La Folle histoire d'amour de Simon EskenazyUne projection surréaliste
A l'occasion de la présentation en avant-première de son film La Folle Histoire d'amour de Simon Eskenazy, le réalisateur Jean Jacques Zilbermann arrive seul. Mais pas pour longtemps. Juste une courte présentation avec une citation de Francois Truffaut « faire un film c'est dire dans le noir à des gens qu'on ne connait pas ce qu'on n'ose pas dire à une personne en pleine lumière ».
Antoine de Caunes, Judith Magre, Medhi Dehbi, Max Bouxbil et Micha Lescot déboulent alors sur scène, d'autant plus motivés qu'ils assistent à la première projection du film. Les joyeux lurons plaisantent, sous les applaudissements de la salle.

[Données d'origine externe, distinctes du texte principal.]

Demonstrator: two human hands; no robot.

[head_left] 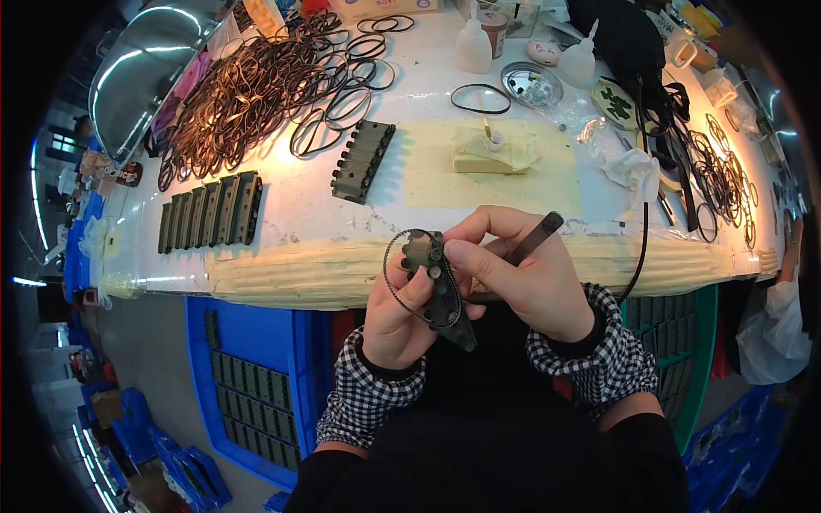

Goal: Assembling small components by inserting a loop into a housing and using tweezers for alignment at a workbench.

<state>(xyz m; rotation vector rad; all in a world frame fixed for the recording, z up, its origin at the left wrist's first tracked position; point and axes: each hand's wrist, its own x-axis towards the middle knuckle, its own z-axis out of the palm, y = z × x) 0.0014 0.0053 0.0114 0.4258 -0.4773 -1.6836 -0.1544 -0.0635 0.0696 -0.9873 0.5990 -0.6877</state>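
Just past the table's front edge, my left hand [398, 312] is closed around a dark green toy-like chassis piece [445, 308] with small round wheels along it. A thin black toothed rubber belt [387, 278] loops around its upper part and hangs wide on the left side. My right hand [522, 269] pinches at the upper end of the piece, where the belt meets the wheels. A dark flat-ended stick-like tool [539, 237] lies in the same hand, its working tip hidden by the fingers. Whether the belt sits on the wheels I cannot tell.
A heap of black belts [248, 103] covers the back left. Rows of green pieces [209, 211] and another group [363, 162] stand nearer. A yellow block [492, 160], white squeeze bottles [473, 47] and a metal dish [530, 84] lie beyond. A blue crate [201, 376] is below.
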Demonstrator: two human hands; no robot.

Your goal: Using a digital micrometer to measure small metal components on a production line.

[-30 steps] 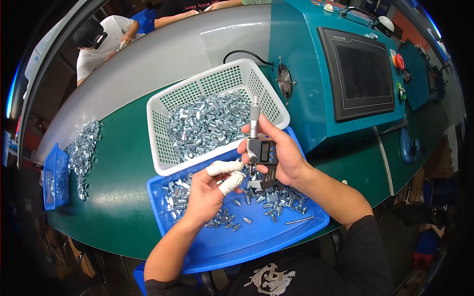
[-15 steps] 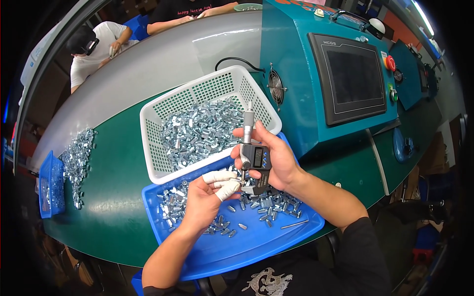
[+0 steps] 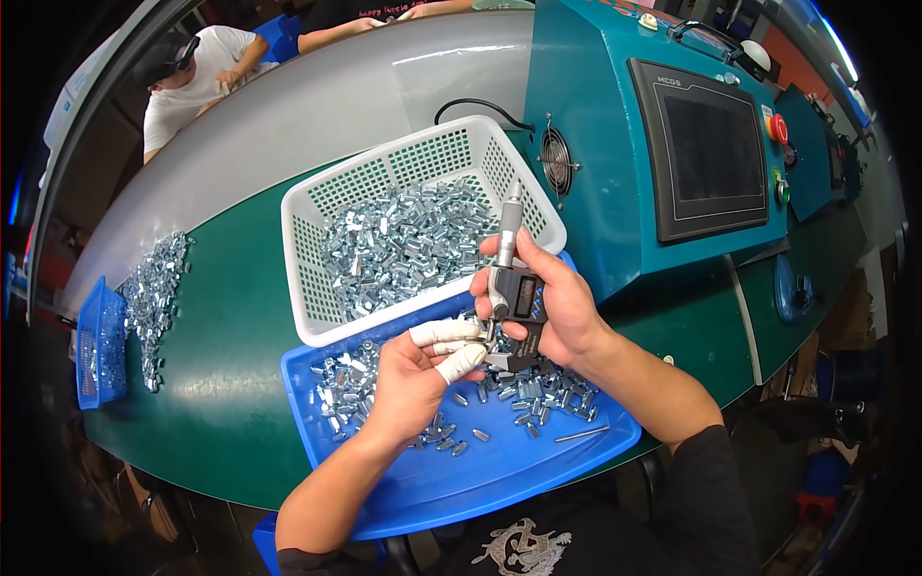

A une question sur son rôle, Antoine De Caunes précise « C'est un personnage de composition. Il est juif, homo et clarinettiste. Je ne joue pas de clarinette ! Ceci dit, je ne pense pas qu'on puisse jouer un homosexuel. Le plus important c'est ce qu'il y a à l'intérieur, le reste n'est que cliché. Raconter des histoires sur le fil, c'est tout l'art de Jean Jacques Zilbermann ». Medhi Dehbi confirme : « La porte d'entrée ce n'est pas la sexualité. Je joue quelqu'un qui a une crise d'identité, qui est amoureux ».
Dix ans après le succès de L'homme est une femme comme les autres, La Folle Histoire d'amour de Simon Eskenazy retrace l'évolution d'un personnage qui apprend à communiquer, à exprimer ses sentiments. Une suite est même évoquée, ce qui ne manque pas de faire réagir Judith Magre : « Tu parles d'en faire un nouveau et tu me fais mourir dans celui là ! ».
Et sur un dernier éclat de rire, la fine équipe, complice à la ville comme à l'écran, quitte la scène.